Abstract

Human tissues contain at least three well-characterized cytoplasmic sulfotransferase (ST) enzymes, thermostable (TS) and thermolabile (TL) forms of ST (PST) and dehydroepiandrosterone (DHEA) ST. Both forms of PST are expressed in an easily accessible human tissue, the blood platelet. The presence of PST in blood platelets made it possible to perform pharmacogenetic studies of these enzymes in humans. Those studied demonstrated that TS and TL PST activities in the human platelet are regulated by separate, common genetic polymorphisms. Furthermore, the platelet activity of TS, but not of TL PST is correlated with levels of this enzyme activity in other human tissues such as liver, jejunal mucosa and cerebral cortex. The pharmacogenetic strategy used to study TS and TL PST could not be applied to DHEA ST since that enzyme is not expressed in human blood elements. However, DHEA ST is expressed in the liver.

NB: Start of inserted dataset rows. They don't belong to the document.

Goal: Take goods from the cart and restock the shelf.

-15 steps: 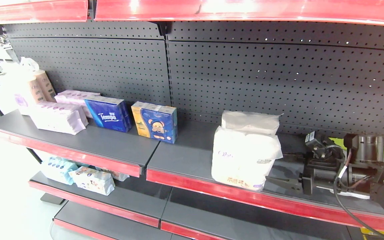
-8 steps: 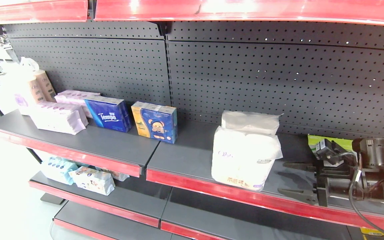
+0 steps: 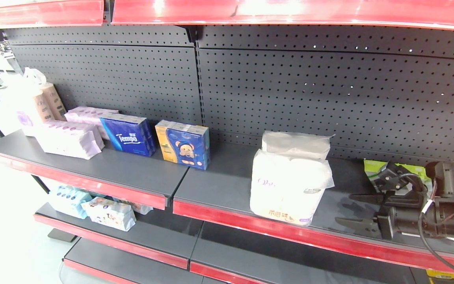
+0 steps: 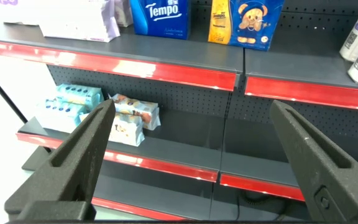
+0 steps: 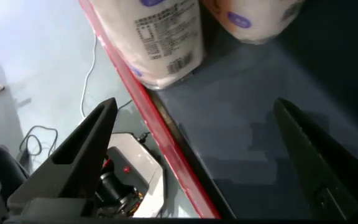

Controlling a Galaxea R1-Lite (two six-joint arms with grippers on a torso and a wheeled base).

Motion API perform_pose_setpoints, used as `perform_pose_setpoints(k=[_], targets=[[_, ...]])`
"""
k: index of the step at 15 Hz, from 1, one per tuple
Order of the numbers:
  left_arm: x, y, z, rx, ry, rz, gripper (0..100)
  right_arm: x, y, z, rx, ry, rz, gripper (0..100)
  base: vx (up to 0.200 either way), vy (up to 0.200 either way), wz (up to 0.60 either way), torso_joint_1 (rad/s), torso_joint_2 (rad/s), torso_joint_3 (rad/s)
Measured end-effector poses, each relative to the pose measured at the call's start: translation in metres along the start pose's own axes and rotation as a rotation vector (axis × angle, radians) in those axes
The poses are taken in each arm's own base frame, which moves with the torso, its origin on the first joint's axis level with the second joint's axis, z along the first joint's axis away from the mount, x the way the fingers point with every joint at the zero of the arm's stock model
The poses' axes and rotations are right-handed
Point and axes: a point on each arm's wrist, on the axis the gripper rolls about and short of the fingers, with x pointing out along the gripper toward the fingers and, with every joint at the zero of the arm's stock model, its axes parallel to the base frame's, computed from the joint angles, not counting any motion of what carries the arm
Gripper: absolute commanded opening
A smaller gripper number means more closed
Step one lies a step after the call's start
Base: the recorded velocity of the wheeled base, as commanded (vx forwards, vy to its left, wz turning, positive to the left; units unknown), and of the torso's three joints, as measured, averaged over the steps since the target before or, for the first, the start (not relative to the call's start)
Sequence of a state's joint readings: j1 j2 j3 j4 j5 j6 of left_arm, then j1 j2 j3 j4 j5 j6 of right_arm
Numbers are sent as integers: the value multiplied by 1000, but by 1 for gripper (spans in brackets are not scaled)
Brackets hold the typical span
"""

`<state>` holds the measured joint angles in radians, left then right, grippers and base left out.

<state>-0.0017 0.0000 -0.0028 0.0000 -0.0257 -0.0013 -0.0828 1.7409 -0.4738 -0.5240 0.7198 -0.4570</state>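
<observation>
The roll pack (image 3: 290, 181) stands upright at the front edge of the shelf (image 3: 219, 185), apparently stocked. The right gripper (image 3: 345, 209) beside it gapes empty; the left gripper (image 4: 191, 106) likewise

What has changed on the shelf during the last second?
The right tool, open and empty, drew back to the right, away from the white paper roll pack, uncovering a green pack behind it. All packs on the shelf stayed put.
</observation>
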Motion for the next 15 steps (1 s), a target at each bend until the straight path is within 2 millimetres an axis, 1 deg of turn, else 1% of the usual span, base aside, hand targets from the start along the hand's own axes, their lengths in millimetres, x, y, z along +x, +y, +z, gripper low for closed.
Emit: perform_pose_setpoints(k=[3,8,15], targets=[[0,0,0,0,0,0,100,-1,0,3,31,24,-82,100,0,0,0,0,0,0],[0,0,0,0,0,0,100,-2,3,7,99,31,-133,100,0,0,0,0,0,0],[0,0,0,0,1,0,100,6,14,14,130,41,-147,100,0,0,0,0,0,0]])
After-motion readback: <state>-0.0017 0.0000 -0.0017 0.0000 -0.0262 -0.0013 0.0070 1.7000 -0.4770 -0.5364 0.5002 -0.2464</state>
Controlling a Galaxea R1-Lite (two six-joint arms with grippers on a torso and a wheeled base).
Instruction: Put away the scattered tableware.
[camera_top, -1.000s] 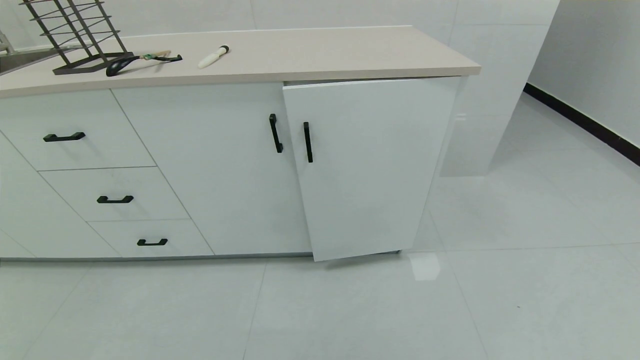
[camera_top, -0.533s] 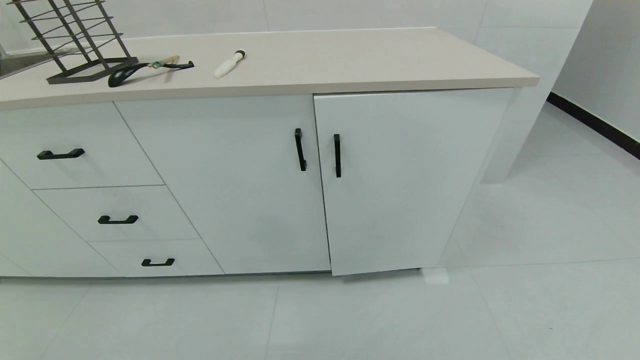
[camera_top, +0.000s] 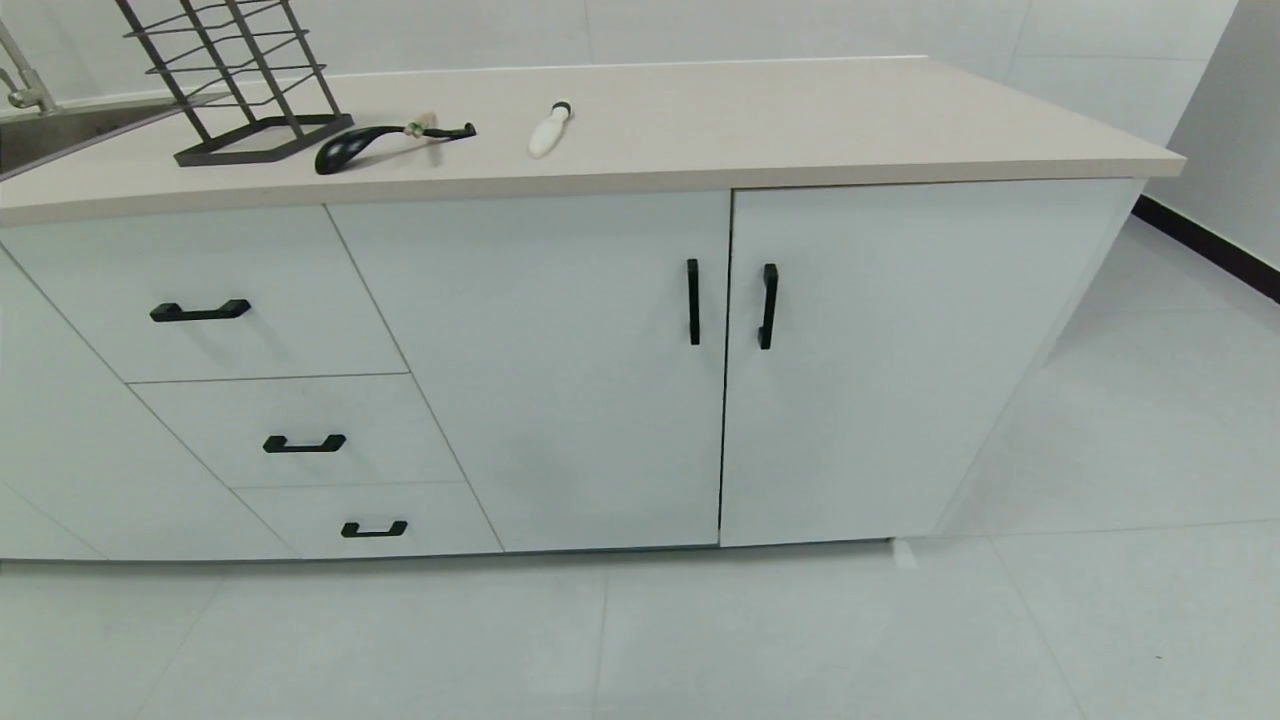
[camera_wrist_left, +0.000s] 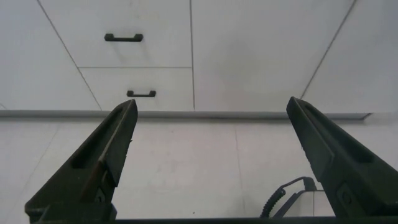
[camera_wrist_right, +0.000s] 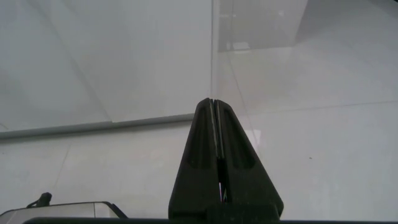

When 94 samples of human hepatic biopsy tissue obtained during clinically-indicated surgery were studied, there was a 4.6-fold range of DHEA ST activity levels and a bimodal frequency distribution, with approximately 25% of the samples included in a ‘high activity’ subgroup. The presence of bimodality raised the possibility that human DHEA ST activity might also be regulated by a genetic polymorphism. Since a cDNA for human hepatic DHEA ST has been cloned, it will now be possible to study molecular genetic mechanisms that might be involved in the regulation of individual variation in DHEA ST activity in human hepatic tissue. Pharmacogenetic studies of ST enzymes are intended, ultimately, to determine the role of inheritance in the regulation of individual variation in the sulfate conjugation of drugs,, xenobiotics, neurotransmitters and hormones in humans.